WORK ORDER: When checking the entries below, count every line with the word "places", then give only that number.

[Items from a dataset]
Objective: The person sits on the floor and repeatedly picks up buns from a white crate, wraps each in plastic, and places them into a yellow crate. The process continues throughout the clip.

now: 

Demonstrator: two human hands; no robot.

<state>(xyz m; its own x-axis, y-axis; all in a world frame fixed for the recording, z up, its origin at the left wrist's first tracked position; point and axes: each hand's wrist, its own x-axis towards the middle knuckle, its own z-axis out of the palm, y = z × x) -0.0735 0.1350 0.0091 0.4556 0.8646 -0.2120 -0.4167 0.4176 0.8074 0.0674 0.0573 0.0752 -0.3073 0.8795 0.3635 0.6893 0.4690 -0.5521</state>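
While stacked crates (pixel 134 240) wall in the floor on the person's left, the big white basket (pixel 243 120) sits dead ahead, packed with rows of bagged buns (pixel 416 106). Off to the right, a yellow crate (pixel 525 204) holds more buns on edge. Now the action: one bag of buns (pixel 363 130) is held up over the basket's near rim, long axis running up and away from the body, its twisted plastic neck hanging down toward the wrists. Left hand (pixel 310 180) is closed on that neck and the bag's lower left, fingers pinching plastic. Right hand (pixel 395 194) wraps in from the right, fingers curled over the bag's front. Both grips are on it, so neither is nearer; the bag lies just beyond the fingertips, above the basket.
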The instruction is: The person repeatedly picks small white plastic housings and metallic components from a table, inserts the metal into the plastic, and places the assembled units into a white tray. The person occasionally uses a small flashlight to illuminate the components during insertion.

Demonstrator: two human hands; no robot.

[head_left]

YOUR SOLUTION: 2